Mrs. Gibbs was able to escape this nightmare. She now serves as director of the Human Trafficking Response Program of Dignity Health in San Francisco.
She said that as a teenager, she had a serious misperception of who posed a risk.
“When I was 14 years old, certainly I knew predators. But my idea of a predator was an old man in a white van with candy,” she said. “It was not a young dude at the mall who looks super cool and like a bad boy.”
This is the first lesson about avoiding individuals looking to lure children: Know who they are and how they operate. Mrs. Gibbs said she fell prey to this man’s falsehoods because he appealed to her.
The next important lesson is to study how predators interact with others. As a 14-year-old, Mrs. Gibbs met the man who compelled her into prostitution at a shopping mall.
But it’s much easier now with the internet and smartphones. Impressionable children can be pulled into human trafficking while sitting in their own bedrooms.
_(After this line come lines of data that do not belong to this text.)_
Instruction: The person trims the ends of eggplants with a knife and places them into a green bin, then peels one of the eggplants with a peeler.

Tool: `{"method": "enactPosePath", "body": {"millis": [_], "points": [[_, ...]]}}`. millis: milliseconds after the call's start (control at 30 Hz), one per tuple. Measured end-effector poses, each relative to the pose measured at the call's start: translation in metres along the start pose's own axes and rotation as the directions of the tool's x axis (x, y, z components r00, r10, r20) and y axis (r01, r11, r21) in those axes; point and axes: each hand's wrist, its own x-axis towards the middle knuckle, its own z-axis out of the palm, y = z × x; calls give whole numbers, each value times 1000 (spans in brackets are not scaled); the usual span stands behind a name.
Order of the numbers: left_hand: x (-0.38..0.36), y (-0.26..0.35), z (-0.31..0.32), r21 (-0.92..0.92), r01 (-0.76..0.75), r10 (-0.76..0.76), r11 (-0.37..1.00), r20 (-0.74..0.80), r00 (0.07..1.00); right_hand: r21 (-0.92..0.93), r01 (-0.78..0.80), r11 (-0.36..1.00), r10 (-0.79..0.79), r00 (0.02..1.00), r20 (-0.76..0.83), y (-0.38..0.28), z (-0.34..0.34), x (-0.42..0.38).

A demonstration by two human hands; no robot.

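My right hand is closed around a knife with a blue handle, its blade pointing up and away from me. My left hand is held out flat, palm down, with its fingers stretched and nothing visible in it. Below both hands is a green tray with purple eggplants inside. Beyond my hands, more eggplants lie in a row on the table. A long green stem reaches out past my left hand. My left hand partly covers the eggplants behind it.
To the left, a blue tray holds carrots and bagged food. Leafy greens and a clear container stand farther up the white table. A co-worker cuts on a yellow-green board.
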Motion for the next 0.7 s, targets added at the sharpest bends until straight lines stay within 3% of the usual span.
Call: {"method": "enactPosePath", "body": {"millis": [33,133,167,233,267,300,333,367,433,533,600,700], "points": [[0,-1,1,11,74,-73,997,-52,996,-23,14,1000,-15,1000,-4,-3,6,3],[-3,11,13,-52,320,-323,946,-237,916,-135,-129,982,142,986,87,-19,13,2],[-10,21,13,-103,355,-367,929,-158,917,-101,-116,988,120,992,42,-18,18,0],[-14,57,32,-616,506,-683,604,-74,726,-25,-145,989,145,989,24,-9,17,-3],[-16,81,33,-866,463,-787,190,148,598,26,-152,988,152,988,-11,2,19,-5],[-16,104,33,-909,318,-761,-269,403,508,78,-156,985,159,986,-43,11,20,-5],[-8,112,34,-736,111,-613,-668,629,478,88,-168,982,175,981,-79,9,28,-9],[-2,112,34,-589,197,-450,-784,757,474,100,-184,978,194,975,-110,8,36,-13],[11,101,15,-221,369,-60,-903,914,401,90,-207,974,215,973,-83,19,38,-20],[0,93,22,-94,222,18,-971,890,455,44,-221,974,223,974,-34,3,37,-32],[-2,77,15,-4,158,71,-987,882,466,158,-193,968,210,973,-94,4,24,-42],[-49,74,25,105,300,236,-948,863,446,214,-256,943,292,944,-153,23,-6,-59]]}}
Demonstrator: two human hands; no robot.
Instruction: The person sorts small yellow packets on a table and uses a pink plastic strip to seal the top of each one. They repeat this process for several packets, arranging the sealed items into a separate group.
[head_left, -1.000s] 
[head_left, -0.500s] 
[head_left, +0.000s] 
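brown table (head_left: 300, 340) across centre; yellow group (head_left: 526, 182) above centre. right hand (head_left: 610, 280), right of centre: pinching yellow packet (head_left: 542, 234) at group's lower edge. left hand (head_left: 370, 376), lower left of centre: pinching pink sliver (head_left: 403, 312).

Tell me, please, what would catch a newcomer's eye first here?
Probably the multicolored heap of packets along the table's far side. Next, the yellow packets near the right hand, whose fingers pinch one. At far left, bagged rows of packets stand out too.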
It’s essential to understand why some young people are vulnerable to being ensnared by predators. Parents, siblings, relatives, friends and other trusted authority figures need to work at communicating with children about their concerns. It’s often when they feel isolated that they’re more likely to look elsewhere for the security they desire.
Mrs. Gibbs also stressed the role that members of the law enforcement, medical and social welfare communities must play in rescuing victims. She was made to feel like a criminal when she was arrested after two nights of being forced into having sex for money. Young people in this position have been traumatized, and extreme care is needed to remove them from such a poisonous environment.
Holding this event in Watertown was very appropriate. It’s easy for those of us who live in rural areas to ignore the dangers that we usually associate with larger urban regions.
But it can happen here, and we need to understand the dangers. We commend everyone who organized and participated in this presentation. The insights offered will hopefully help others grasp the scope of the problem and do what they can to reduce its prevalence.
Anyone who suspects a young person may be susceptible to being forced into sexual slavery should call the National Human Trafficking Resource Center’s 24/7 Hotline at 888-373-7888, National Center for Missing and Exploited Children at 800-843-5678 or Department of Homeland Security Tip Line at 888-347-2423.